Both threads may read the same counter value, then both increment it by 1, and then write the new value back to counter. Thus, the two threads effectively complete only one + operation, which is the essence of a data race.

How to resolve data races

C++11 introduced std::atomic<T>, which allows a variable to be declared as std::atomic<T>. By using the relevant interfaces of std::atomic<T>, atomic read and write operations can be achieved.

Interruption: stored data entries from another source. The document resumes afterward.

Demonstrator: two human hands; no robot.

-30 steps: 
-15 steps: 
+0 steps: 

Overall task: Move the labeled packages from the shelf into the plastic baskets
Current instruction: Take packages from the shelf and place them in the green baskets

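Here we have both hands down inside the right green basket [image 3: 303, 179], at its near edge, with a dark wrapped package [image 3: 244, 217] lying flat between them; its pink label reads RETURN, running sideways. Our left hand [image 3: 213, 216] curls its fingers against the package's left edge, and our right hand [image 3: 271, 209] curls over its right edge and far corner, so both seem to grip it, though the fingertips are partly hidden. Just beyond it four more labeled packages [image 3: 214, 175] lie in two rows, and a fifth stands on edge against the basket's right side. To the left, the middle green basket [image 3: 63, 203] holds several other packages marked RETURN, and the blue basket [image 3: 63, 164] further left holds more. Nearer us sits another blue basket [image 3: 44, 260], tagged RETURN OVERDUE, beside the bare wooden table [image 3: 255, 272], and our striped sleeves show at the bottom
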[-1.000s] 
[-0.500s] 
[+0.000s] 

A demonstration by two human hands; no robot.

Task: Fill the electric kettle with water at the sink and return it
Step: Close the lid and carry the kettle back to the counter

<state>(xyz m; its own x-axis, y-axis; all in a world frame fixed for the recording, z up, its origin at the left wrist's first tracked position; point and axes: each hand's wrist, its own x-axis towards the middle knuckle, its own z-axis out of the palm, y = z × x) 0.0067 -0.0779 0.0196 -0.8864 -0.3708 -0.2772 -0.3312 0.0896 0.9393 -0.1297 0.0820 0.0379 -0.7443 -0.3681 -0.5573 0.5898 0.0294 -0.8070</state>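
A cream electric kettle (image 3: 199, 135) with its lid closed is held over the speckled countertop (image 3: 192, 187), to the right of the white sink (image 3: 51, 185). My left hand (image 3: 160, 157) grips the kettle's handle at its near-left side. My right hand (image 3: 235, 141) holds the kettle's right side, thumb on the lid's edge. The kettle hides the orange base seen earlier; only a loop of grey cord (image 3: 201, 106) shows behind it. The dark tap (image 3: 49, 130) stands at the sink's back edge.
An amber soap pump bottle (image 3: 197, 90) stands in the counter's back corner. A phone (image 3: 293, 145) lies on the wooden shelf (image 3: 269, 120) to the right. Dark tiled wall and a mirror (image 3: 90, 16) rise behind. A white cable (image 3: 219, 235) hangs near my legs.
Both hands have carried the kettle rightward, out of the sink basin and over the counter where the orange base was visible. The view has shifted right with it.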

Now let’s modify the above counter example using std::atomic<T> to resolve the data race issue.

#include <iostream>
#include <thread>
#include <atomic>
// std::atomic<T> can only be initialized using bruce-initialization.
// std::atomic<int> counter{0} is ok,
// std::atomic<int> counter(0) is NOT ok.
std::atomic<int> counter{0};
void increment() {
    for (int i = 0; i < 100000; ++i) {
        ++counter;
    }
}
int main() {
    std::thread t1(increment);
    std::thread t2(increment);
    t1.join();
    t2.join();
    std::cout << "Counter = " << counter << "\n";
    return 0;
}

We changed int counter to std::atomic<int> counter, using the ++ operator of std::atomic<int> to achieve atomic increment operations.

std::atomic provides several common interfaces for atomic read and write operations, and memory_order is used to specify the memory order, which we will discuss later.

// Atomic write value
std::atomic<T>::store(T val, memory_order sync = memory_order_seq_cst);
// Atomic read value
std::atomic<T>::load(memory_order sync = memory_order_seq_cst);
// Atomic increment
// counter.fetch_add(1) is equivalent to ++counter
std::atomic<T>::fetch_add(T val, memory_order sync = memory_order_seq_cst);
// Atomic decrement
// counter.fetch_sub(1) is equivalent to --counter
std::atomic<T>::fetch_sub(T val, memory_order sync = memory_order_seq_cst);
// Atomic bitwise AND
// counter.fetch_and(1) is equivalent to counter &= 1
std::atomic<T>::fetch_and(T val, memory_order sync = memory_order_seq_cst);
// Atomic bitwise OR
// counter.fetch_or(1) is equivalent to counter |= 1
std::atomic<T>::fetch_or(T val, memory_order sync = memory_order_seq_cst);
// Atomic bitwise XOR
// counter.fetch_xor(1) is equivalent to counter ^= 1
std::atomic<T>::fetch_xor(T val, memory_order sync = memory_order_seq_cst);

What is memory order?

Memory order refers to the execution order of memory read and write operations in concurrent programming. This order can be optimized by the compiler and processor, which may differ from the order in the code, known as instruction reordering.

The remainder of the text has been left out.